WORK INSTRUCTION — Every line of the data below should be repeated exactly, and no picture should be copied.

COLLECTED DATA —
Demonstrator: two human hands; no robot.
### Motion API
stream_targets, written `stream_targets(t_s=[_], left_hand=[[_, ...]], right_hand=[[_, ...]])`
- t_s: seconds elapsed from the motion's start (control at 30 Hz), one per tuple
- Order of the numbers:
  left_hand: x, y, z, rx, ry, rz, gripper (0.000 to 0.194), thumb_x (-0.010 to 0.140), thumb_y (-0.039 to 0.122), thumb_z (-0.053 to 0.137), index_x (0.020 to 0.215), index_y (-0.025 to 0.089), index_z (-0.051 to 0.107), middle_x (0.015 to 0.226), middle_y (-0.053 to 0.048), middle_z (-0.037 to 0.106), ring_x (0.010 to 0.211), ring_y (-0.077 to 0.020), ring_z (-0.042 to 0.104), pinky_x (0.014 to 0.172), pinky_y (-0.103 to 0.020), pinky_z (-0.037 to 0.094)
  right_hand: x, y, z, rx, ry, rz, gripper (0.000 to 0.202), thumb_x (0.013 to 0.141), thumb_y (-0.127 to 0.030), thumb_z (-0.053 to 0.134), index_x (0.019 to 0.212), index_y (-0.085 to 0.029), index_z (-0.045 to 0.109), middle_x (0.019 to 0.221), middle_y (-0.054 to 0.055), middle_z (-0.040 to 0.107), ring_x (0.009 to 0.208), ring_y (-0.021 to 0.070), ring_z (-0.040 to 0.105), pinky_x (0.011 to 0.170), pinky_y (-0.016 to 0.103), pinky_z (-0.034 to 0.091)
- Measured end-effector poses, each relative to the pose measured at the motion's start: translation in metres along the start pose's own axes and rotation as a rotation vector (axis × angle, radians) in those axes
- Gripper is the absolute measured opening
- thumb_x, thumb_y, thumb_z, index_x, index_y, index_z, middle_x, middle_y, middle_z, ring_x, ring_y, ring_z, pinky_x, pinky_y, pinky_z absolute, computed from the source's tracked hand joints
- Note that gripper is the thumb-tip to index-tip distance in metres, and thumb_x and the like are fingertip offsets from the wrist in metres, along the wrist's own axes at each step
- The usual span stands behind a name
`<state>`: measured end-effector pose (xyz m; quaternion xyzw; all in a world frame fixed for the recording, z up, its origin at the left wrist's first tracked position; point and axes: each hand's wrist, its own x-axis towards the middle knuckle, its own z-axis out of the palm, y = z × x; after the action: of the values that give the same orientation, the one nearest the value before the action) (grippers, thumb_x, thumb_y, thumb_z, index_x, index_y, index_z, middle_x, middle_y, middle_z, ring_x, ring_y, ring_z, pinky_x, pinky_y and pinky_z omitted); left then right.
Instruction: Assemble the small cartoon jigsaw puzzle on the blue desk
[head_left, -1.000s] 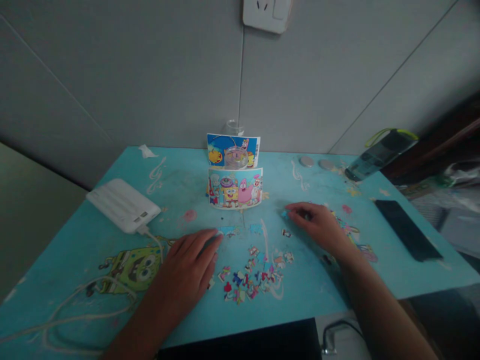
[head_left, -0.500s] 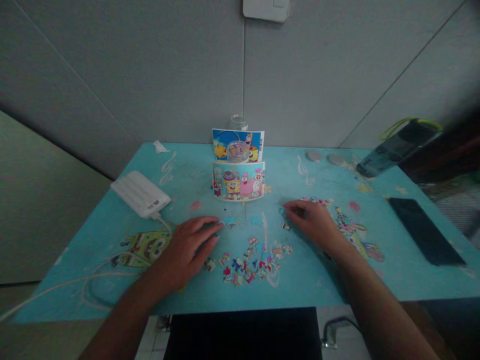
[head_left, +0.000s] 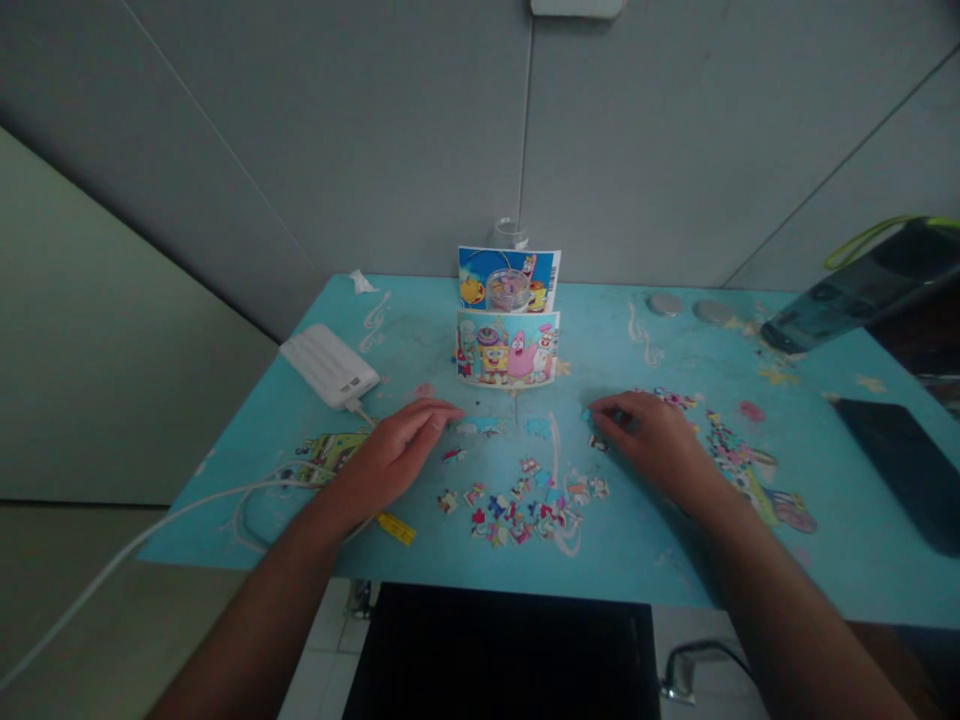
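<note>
My left hand rests on the table, fingers drawn together and thumb close to the fingertips. Its tips are at the left end of a short row of joined light-blue puzzle pieces; whatever they pinch is hidden. My right hand lies further right, with thumb and forefinger closed on a small blue puzzle piece. Just below those fingertips lies a darker loose piece. Another blue piece lies between the hands. A loose pile of puzzle pieces spreads nearer to me.
Two cartoon picture cards stand by a clear round container. A white power bank with a cable is at left. More pieces lie beyond my right hand, with a dark phone-like slab and a bottle.
The view has shifted, so the table appears further right. My left hand's fingers have drawn together, and a small red piece now shows beside it. My right hand keeps its pinch.
</note>
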<state>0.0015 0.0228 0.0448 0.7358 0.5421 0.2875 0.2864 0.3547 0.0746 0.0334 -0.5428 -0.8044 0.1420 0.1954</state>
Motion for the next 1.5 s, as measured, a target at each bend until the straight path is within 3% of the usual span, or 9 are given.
stream_targets(t_s=[0.17,0.4,0.53,0.63,0.83,1.03,1.37,1.5], left_hand=[[-0.004,-0.003,-0.001,-0.053,0.08,-0.031,0.036,0.107,0.042,0.041,0.121,0.027,0.07,0.138,-0.003,0.065,0.142,-0.0237,0.049,0.123,-0.046,0.031],[-0.018,0.002,-0.007,-0.104,0.202,-0.04,0.033,0.108,0.037,0.04,0.12,0.025,0.068,0.138,-0.004,0.065,0.133,-0.0218,0.057,0.116,-0.041,0.041],[-0.022,-0.003,-0.001,0.039,0.236,0.027,0.029,0.106,0.03,0.042,0.118,0.023,0.068,0.126,-0.006,0.069,0.124,-0.0225,0.061,0.109,-0.041,0.046],[-0.023,-0.008,0.006,0.216,0.228,0.151,0.026,0.103,0.024,0.048,0.123,0.022,0.065,0.123,-0.007,0.067,0.121,-0.0233,0.06,0.108,-0.043,0.046],[-0.023,-0.008,0.012,0.411,0.199,0.283,0.03,0.1,0.017,0.054,0.128,0.019,0.061,0.123,-0.009,0.064,0.118,-0.0245,0.058,0.104,-0.046,0.046],[-0.023,0.006,0.014,0.47,0.142,0.345,0.031,0.1,0.015,0.052,0.13,0.019,0.059,0.124,-0.01,0.064,0.117,-0.0259,0.057,0.1,-0.048,0.047],[-0.007,0.029,0.009,0.566,0.027,0.476,0.027,0.098,0.013,0.052,0.123,0.015,0.064,0.122,-0.012,0.065,0.114,-0.0292,0.058,0.102,-0.054,0.048],[-0.008,0.029,0.012,0.543,0.042,0.422,0.029,0.098,0.014,0.052,0.125,0.016,0.063,0.124,-0.011,0.064,0.116,-0.0288,0.058,0.102,-0.053,0.048]], right_hand=[[-0.001,-0.001,0.0,0.008,-0.002,-0.007,0.019,0.094,-0.028,0.061,0.103,-0.021,0.076,0.092,0.006,0.076,0.082,0.0237,0.069,0.075,0.036,0.051],[-0.001,0.002,0.002,0.0,-0.007,-0.02,0.019,0.096,-0.031,0.062,0.105,-0.021,0.076,0.093,0.006,0.075,0.082,0.0242,0.069,0.075,0.038,0.051],[-0.002,-0.001,0.0,0.007,0.013,-0.025,0.017,0.096,-0.03,0.062,0.104,-0.021,0.075,0.093,0.006,0.075,0.083,0.0242,0.068,0.077,0.039,0.051],[-0.004,-0.012,-0.004,0.11,-0.018,-0.103,0.015,0.098,-0.03,0.061,0.104,-0.023,0.074,0.099,0.006,0.074,0.091,0.0233,0.067,0.084,0.04,0.05],[-0.01,-0.04,-0.002,0.234,-0.258,-0.326,0.012,0.097,-0.036,0.067,0.099,-0.026,0.072,0.096,0.003,0.071,0.095,0.0213,0.064,0.088,0.039,0.046],[-0.014,-0.051,0.007,0.131,-0.335,-0.3,0.024,0.088,-0.046,0.077,0.099,-0.026,0.069,0.098,0.003,0.068,0.097,0.0238,0.062,0.086,0.04,0.043],[-0.015,-0.054,0.006,0.179,-0.332,-0.31,0.007,0.094,-0.032,0.07,0.096,-0.026,0.071,0.099,0.003,0.068,0.098,0.0222,0.064,0.09,0.04,0.046],[-0.015,-0.052,0.007,0.196,-0.331,-0.307,0.01,0.094,-0.032,0.07,0.102,-0.026,0.07,0.103,0.004,0.068,0.101,0.0225,0.063,0.092,0.041,0.047]])
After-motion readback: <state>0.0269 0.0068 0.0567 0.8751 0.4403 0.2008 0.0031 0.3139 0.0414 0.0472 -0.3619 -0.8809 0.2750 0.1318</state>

THE ANSWER —
Demonstrator: two human hands; no robot.
### Motion API
stream_targets, written `stream_targets(t_s=[_], left_hand=[[_, ...]], right_hand=[[_, ...]])`
- t_s: seconds elapsed from the motion's start (control at 30 Hz), one per tuple
- Order of the numbers:
  left_hand: x, y, z, rx, ry, rz, gripper (0.000 to 0.194), thumb_x (-0.010 to 0.140), thumb_y (-0.039 to 0.122), thumb_z (-0.053 to 0.137), index_x (0.020 to 0.215), index_y (-0.025 to 0.089), index_z (-0.051 to 0.107), middle_x (0.015 to 0.226), middle_y (-0.053 to 0.048), middle_z (-0.037 to 0.106), ring_x (0.010 to 0.211), ring_y (-0.077 to 0.020), ring_z (-0.042 to 0.104), pinky_x (0.014 to 0.172), pinky_y (-0.103 to 0.020), pinky_z (-0.037 to 0.094)
  right_hand: x, y, z, rx, ry, rz, gripper (0.000 to 0.202), thumb_x (0.013 to 0.141), thumb_y (-0.127 to 0.030), thumb_z (-0.053 to 0.134), index_x (0.019 to 0.212), index_y (-0.085 to 0.029), index_z (-0.045 to 0.109), middle_x (0.019 to 0.221), middle_y (-0.054 to 0.055), middle_z (-0.040 to 0.107), ring_x (0.009 to 0.208), ring_y (-0.021 to 0.070), ring_z (-0.040 to 0.105), pinky_x (0.011 to 0.170), pinky_y (-0.016 to 0.103), pinky_z (-0.034 to 0.091)
- Measured end-effector poses, each relative to the pose measured at the motion's start: translation in metres along the start pose's own axes and rotation as a rotation vector (axis × angle, radians) in those axes
- Gripper is the absolute measured opening
- thumb_x, thumb_y, thumb_z, index_x, index_y, index_z, middle_x, middle_y, middle_z, ring_x, ring_y, ring_z, pinky_x, pinky_y, pinky_z absolute, computed from the source's tracked hand joints
- Note that gripper is the thumb-tip to index-tip distance in metres, and thumb_x and the like are fingertip offsets from the wrist in metres, along the wrist's own axes at each step
- The usual span stands behind a name
`<state>`: measured end-effector pose (xyz m; quaternion xyzw; all in a world frame fixed for the recording, z up, its origin at the left wrist's first tracked position; point and axes: each hand's wrist, its own x-axis towards the middle knuckle, its own z-axis out of the palm, y = z × x; after the action: of the values that give the same orientation, the one nearest the value before the action) (grippers, thumb_x, thumb_y, thumb_z, index_x, index_y, index_z, middle_x, middle_y, middle_z, ring_x, ring_y, ring_z, pinky_x, pinky_y and pinky_z omitted); left then right.
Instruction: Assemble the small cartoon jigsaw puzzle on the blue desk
[head_left, -1.000s] 
[head_left, -0.500s] 
[head_left, +0.000s] 
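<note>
My left hand rests on the table, fingers drawn together and thumb close to the fingertips. Its tips are at the left end of a short row of joined light-blue puzzle pieces; whatever they pinch is hidden. My right hand lies further right, with thumb and forefinger closed on a small blue puzzle piece. Just below those fingertips lies a darker loose piece. Another blue piece lies between the hands. A loose pile of puzzle pieces spreads nearer to me.
Two cartoon picture cards stand by a clear round container. A white power bank with a cable is at left. More pieces lie beyond my right hand, with a dark phone-like slab and a bottle.
The view has shifted, so the table appears further right. My left hand's fingers have drawn together, and a small red piece now shows beside it. My right hand keeps its pinch.
</note>
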<state>0.0015 0.0228 0.0448 0.7358 0.5421 0.2875 0.2864 0.3547 0.0746 0.0334 -0.5428 -0.8044 0.1420 0.1954</state>
Motion for the next 1.5 s, as measured, a target at each bend until the straight path is within 3% of the usual span, or 9 are given.
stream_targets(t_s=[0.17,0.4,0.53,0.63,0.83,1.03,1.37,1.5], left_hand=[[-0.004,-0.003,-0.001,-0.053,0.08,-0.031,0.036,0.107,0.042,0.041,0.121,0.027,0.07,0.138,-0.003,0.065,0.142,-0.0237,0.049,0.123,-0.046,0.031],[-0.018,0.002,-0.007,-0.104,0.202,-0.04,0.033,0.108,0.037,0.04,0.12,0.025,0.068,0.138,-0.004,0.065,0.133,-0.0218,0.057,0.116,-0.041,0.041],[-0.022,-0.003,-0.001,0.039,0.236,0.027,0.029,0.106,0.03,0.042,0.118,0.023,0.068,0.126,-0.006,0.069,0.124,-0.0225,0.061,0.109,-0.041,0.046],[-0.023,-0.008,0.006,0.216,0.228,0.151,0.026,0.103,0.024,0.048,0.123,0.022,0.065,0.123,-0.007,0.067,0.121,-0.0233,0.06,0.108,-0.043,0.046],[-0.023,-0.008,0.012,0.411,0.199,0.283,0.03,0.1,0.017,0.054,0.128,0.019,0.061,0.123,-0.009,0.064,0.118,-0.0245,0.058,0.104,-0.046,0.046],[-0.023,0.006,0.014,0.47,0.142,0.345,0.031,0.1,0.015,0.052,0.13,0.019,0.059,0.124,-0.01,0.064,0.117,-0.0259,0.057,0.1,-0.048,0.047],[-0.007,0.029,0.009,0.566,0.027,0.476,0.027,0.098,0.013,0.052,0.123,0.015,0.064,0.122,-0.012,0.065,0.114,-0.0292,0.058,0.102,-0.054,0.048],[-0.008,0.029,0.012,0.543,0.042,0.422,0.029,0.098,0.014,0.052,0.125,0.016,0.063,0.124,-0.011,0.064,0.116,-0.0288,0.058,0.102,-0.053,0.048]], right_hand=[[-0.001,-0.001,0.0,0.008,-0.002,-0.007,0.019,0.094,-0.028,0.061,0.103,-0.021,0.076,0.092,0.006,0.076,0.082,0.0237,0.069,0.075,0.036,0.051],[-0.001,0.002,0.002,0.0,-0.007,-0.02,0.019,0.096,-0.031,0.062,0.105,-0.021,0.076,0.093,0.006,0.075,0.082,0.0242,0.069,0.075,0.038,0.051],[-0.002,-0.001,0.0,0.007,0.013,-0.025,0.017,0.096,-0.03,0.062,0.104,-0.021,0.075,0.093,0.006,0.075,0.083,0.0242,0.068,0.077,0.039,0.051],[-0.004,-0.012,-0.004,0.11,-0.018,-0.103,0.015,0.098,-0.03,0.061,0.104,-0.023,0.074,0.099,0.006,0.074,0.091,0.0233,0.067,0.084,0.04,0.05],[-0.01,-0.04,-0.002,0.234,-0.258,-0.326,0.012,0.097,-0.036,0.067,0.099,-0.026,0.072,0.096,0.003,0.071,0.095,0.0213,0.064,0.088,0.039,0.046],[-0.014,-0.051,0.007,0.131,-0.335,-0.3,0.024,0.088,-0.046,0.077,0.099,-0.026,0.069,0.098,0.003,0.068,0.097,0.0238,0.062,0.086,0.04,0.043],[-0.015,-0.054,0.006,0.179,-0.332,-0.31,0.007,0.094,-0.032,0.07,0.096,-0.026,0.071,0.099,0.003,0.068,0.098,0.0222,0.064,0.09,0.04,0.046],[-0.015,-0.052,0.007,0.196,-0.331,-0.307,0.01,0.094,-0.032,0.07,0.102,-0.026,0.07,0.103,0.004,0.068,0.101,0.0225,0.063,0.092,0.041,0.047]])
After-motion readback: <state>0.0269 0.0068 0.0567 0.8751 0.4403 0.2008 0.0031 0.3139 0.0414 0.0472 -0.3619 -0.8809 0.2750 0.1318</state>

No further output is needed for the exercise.